Greg Burghardt
Greg Burghardt

Reputation: 18868

(git tfs fetch) TF400324: Team Foundation services are not available, The underlying connection was closed

I've been using git-tfs for almost 5 years, and then one day I got the following error when running git tfs fetch:

TF400324: Team Foundation services are not available from server https://tfs.company.com/tfs/foo.
Technical information (for administrator):
  The underlying connection was closed: An unexpected error occurred on a send.
The underlying connection was closed: An unexpected error occurred on a send.
Unable to read data from the transport connection: An existing connection was forcibly closed by the remote host.
An existing connection was forcibly closed by the remote host

I even opened Fiddler to see what was going on, and literally the TFS server disconnected the socket when my laptop attempted to connect.

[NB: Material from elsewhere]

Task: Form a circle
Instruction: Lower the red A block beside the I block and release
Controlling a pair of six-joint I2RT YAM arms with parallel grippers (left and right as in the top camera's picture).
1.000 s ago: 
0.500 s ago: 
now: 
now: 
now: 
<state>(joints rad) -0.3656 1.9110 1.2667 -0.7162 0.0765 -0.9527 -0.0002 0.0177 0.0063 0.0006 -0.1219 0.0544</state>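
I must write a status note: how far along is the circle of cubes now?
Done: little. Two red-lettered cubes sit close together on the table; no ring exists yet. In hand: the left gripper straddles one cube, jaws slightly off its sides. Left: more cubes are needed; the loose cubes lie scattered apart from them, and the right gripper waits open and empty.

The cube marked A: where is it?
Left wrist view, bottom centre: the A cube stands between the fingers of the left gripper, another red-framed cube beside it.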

After talking with one of our server admins I discovered that support for TLS 1.0 had been disabled on our TFS servers, and I think I've got my smoking gun. I think my laptop is attempting to connect to our servers using TLS 1.0, which of course causes the server to close the socket.

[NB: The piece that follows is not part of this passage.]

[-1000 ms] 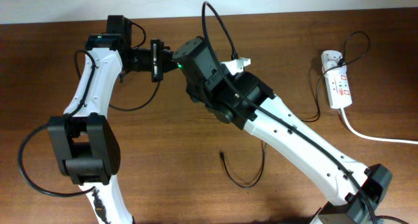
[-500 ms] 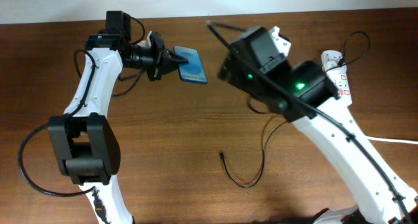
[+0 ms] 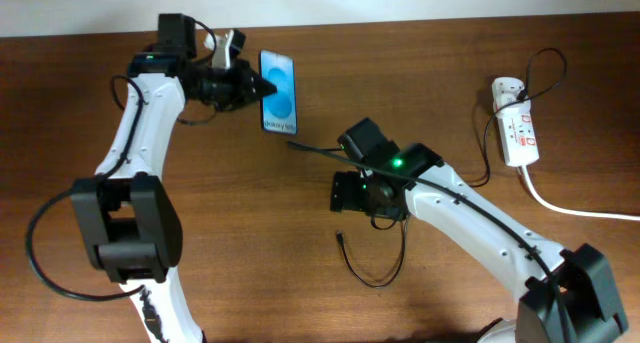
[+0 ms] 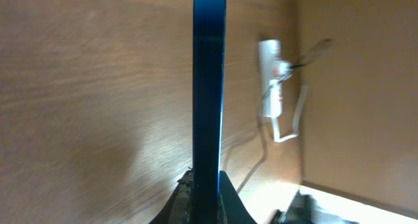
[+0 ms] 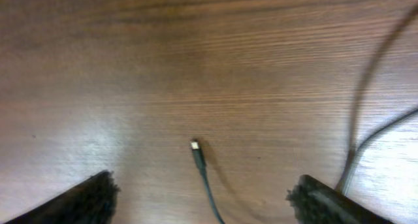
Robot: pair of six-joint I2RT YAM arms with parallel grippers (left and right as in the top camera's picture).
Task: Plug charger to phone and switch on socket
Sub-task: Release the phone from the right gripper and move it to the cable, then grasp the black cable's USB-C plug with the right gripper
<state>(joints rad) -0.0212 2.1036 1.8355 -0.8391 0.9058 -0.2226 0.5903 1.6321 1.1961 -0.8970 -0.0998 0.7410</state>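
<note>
My left gripper [image 3: 248, 84] is shut on the phone [image 3: 279, 91] and holds it above the table at the back, blue screen facing up. In the left wrist view the phone [image 4: 209, 87] shows edge-on between the fingers [image 4: 206, 201]. The charger is a thin black cable; its connector tip [image 3: 340, 237] lies on the table at the front middle. My right gripper [image 3: 347, 195] is open just above and behind the tip. In the right wrist view the tip [image 5: 194, 145] lies between the spread fingers [image 5: 206, 188]. The socket [image 3: 518, 131] lies at the far right and also shows in the left wrist view [image 4: 271, 80].
The charger cable loops [image 3: 378, 280] in front of my right arm and runs back to the socket. A thick white cord [image 3: 580, 209] leaves the socket toward the right edge. A stiff black robot wire [image 3: 315, 149] sticks out left of my right wrist.
My right arm swung away from the phone, first right, then down over the cable tip at mid-table. My left gripper turned the phone so its screen faces up.
</note>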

How can I change the version of TLS that git tfs uses when connecting to Team Foundation Services?

Upvotes: 2

Views: 5483

Answers (2)

bhavya joshi
bhavya joshi

Reputation: 1136

I don't have much technical knowledge about TFS, but everyday i have to check-in my code from Visual Studio and recently i came across this issue. The above solution mentioned here,went from over my head.So,i tried a simpler way:

  1. Logged out then logged in into the TFS again through Team-> Manage Connections.
  2. Mapped my project again.

And Voila! i successfully checked-in my code. Maybe this will help others

Upvotes: 0

Greg Burghardt
Greg Burghardt

Reputation: 18868

I figured it out, and as I suspected disabling TLS 1.0 on the Team Foundation Servers was the root of the problem. After googling git tfs tls 1.0 I stumbled across Enabling strong cryptography for all .Net applications, which led me to the fix. You need to enable strong encryption for .NET applications (duh, it says so in the title).

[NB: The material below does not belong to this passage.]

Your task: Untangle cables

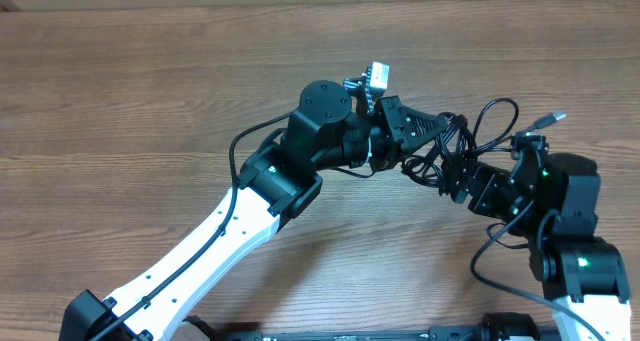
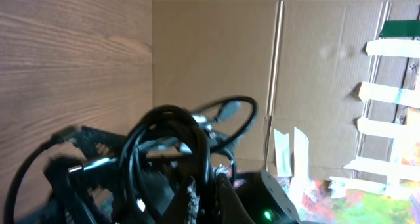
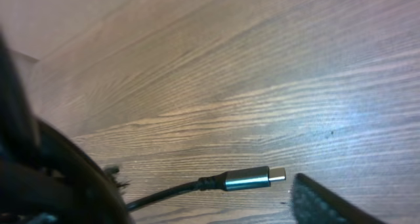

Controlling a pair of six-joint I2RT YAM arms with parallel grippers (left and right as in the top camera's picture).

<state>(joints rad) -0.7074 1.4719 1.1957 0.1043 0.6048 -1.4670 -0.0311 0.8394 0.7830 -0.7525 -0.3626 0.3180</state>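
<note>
The cables (image 1: 455, 146) are a tangle of thin black cords held above the wooden table between my two grippers. One loop (image 1: 497, 105) sticks up to the right, and a silver-tipped plug (image 1: 552, 117) points right. My left gripper (image 1: 435, 131) is shut on the tangle from the left. In the left wrist view the looped cords (image 2: 167, 129) bunch right in front of its jaws (image 2: 203, 198). My right gripper (image 1: 464, 181) reaches into the tangle from the lower right. In the right wrist view its fingers (image 3: 210, 201) stand apart, with a metal USB-C plug (image 3: 248, 179) lying between them.
The wooden table (image 1: 150, 81) stretches all around the arms. A cardboard wall (image 2: 216, 53) with strips of pale and green tape (image 2: 394, 50) stands at the far edge. Thicker black wiring runs along the right arm (image 1: 500, 251).
</note>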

  1. Open up a PowerShell command prompt, running it with elevated privileges

  2. Run the following command for 64 bit applications:

    # set strong cryptography on 64 bit .Net Framework (version 4 and above)
    Set-ItemProperty -Path 'HKLM:\SOFTWARE\Wow6432Node\Microsoft\.NetFramework\v4.0.30319' -Name 'SchUseStrongCrypto' -Value '1' -Type DWord
    
  3. Run this command for 32 bit applications

    # set strong cryptography on 32 bit .Net Framework (version 4 and above)
    Set-ItemProperty -Path 'HKLM:\SOFTWARE\Microsoft\.NetFramework\v4.0.30319' -Name 'SchUseStrongCrypto' -Value '1' -Type DWord
    
  4. Reboot.

Now my machine is happily pulling down a hundred or so check-ins from TFS.